#### LISTED ENTRIES

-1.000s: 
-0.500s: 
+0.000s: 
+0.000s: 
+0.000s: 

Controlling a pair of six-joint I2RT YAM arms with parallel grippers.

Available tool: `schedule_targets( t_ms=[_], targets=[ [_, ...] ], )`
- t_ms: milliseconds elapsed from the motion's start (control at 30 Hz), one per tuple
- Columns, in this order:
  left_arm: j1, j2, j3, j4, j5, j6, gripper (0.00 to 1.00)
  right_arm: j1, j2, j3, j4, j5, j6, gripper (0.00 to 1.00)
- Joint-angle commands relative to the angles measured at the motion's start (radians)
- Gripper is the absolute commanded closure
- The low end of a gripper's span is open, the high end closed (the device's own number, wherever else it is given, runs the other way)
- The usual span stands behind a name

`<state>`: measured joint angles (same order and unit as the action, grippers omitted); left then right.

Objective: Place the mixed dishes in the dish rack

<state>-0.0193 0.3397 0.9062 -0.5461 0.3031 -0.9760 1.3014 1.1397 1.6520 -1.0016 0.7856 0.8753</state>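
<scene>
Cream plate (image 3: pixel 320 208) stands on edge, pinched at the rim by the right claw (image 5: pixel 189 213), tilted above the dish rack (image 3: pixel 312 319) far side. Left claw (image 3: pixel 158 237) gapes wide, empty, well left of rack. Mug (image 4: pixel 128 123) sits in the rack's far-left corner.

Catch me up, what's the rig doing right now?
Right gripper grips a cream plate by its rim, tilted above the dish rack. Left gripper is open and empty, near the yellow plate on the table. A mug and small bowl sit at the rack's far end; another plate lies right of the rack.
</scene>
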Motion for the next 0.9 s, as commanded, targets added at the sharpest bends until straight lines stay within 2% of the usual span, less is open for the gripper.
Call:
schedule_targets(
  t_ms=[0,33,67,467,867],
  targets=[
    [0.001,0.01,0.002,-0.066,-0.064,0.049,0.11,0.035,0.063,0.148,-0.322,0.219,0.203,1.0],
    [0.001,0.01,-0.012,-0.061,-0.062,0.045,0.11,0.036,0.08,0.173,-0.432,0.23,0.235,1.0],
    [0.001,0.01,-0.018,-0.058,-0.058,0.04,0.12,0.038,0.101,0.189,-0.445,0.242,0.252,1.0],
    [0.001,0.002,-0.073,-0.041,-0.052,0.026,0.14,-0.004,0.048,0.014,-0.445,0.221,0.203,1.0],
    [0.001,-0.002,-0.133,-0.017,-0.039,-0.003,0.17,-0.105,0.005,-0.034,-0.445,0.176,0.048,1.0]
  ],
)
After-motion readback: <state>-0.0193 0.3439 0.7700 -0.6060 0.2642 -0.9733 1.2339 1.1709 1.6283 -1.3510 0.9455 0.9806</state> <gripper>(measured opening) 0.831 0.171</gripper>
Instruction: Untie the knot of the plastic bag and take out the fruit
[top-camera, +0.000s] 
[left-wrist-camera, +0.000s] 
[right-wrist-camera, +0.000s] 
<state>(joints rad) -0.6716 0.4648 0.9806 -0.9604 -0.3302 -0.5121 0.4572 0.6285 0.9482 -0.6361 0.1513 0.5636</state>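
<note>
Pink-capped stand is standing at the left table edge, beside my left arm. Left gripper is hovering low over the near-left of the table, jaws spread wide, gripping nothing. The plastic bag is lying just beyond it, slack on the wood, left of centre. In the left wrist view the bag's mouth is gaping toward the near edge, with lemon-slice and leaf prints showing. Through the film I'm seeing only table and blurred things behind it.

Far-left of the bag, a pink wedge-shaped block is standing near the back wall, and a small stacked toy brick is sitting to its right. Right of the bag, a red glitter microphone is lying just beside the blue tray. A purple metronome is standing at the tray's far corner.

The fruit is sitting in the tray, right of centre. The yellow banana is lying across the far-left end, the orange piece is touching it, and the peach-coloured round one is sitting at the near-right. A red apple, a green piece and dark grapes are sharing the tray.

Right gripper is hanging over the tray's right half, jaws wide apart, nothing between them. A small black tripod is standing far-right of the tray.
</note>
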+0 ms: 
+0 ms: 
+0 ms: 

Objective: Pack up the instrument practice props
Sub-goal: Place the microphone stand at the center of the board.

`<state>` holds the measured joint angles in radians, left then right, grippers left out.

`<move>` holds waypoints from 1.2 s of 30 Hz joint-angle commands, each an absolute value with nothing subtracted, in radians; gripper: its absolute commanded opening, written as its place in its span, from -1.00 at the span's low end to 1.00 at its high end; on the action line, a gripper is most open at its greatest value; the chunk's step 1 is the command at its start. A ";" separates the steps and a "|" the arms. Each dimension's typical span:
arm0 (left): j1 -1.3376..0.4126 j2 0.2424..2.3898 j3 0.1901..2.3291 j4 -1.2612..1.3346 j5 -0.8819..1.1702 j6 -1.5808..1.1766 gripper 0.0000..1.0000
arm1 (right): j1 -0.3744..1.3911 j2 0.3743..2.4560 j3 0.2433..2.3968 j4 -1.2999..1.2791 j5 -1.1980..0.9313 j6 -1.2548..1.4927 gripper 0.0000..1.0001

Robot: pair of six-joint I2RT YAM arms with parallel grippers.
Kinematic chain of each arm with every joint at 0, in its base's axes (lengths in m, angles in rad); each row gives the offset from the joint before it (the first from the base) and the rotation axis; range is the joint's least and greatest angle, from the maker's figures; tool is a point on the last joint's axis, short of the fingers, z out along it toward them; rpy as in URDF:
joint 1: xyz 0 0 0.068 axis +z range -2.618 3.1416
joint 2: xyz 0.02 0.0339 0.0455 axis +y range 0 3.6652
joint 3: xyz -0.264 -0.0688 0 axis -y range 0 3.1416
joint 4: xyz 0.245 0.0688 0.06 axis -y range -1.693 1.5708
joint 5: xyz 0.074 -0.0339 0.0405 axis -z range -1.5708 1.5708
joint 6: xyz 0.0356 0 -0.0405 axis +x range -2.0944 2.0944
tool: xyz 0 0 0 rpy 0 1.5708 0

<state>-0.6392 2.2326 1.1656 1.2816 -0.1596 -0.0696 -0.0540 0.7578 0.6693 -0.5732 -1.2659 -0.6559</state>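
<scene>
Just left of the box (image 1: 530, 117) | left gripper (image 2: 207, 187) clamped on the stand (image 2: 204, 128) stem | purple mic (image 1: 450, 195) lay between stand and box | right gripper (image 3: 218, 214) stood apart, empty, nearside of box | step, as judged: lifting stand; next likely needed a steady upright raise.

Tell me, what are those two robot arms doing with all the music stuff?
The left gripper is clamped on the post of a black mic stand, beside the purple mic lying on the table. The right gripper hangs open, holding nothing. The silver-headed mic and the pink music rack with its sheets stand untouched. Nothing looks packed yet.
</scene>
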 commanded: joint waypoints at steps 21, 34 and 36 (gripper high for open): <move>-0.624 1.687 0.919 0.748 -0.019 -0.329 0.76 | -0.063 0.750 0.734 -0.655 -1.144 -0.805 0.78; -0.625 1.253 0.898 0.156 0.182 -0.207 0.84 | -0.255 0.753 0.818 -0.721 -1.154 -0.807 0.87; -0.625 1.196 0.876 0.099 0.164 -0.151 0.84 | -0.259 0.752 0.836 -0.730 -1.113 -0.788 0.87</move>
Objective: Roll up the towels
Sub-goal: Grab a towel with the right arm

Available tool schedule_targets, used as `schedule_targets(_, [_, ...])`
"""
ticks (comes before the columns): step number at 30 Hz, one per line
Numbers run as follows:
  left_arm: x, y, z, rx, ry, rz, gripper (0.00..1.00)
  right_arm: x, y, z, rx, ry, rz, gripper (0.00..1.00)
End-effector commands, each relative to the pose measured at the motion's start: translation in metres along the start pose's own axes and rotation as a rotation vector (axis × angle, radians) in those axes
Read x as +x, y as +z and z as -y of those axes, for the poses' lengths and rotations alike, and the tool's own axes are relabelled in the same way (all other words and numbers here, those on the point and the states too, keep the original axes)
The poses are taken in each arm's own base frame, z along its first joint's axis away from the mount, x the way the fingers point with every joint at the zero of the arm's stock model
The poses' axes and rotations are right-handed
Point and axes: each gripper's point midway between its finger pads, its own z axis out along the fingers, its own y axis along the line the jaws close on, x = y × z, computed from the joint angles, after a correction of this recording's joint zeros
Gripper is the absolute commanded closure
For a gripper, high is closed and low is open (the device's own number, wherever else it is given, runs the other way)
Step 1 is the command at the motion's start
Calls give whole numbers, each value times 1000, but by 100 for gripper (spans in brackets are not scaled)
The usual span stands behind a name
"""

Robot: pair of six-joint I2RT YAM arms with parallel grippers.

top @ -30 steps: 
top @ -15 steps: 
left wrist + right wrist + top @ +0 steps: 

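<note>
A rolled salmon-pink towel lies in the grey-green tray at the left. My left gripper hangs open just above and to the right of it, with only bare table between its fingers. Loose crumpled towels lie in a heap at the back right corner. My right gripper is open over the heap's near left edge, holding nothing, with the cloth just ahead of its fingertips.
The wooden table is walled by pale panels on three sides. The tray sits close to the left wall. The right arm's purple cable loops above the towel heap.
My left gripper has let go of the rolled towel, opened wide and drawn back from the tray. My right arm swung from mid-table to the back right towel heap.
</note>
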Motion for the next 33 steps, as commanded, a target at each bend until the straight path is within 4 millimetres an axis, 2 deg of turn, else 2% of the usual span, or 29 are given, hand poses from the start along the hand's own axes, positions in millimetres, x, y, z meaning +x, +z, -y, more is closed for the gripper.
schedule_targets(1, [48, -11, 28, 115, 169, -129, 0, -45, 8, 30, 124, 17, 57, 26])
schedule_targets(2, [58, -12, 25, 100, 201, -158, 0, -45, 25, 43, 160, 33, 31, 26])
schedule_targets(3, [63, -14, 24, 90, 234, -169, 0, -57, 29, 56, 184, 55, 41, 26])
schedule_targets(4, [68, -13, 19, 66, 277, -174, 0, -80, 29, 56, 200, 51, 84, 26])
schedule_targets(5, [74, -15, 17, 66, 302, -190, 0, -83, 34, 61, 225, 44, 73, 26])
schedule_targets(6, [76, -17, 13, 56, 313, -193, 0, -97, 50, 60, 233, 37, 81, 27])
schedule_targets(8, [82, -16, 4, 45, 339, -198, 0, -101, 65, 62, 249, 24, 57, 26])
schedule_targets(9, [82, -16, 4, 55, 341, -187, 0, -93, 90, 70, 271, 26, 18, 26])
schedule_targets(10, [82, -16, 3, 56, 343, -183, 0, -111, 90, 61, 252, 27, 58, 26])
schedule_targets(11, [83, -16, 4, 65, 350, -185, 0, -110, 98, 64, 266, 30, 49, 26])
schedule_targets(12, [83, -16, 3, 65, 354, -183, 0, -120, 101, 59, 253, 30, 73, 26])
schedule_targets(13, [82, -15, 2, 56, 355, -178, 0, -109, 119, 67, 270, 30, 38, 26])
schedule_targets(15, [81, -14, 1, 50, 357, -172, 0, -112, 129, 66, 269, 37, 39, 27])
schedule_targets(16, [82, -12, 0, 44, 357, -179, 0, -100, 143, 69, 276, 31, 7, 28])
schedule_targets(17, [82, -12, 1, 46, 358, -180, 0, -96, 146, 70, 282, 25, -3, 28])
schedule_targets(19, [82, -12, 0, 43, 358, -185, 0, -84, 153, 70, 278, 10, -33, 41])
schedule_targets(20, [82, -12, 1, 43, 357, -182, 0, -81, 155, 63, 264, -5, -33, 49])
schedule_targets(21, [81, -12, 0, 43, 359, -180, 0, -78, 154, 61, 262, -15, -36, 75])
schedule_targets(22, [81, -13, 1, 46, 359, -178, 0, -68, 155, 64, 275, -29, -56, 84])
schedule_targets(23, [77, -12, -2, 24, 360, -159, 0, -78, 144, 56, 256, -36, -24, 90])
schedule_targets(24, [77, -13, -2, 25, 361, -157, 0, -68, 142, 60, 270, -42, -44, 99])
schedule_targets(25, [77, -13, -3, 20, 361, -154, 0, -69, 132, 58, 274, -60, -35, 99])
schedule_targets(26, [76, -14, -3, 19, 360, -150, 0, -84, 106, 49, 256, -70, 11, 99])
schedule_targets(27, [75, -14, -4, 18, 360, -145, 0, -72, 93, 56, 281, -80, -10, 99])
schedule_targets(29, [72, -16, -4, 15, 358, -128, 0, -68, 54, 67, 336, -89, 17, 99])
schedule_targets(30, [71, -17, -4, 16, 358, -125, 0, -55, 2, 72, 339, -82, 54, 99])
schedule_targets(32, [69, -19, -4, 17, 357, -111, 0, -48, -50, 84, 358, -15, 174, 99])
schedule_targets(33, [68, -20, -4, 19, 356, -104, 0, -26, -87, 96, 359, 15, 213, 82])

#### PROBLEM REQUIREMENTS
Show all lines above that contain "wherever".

#### FINAL ANSWER
- The low end of a gripper's span is open, the high end closed (the device's own number, wherever else it is given, runs the other way)
For a gripper, high is closed and low is open (the device's own number, wherever else it is given, runs the other way)

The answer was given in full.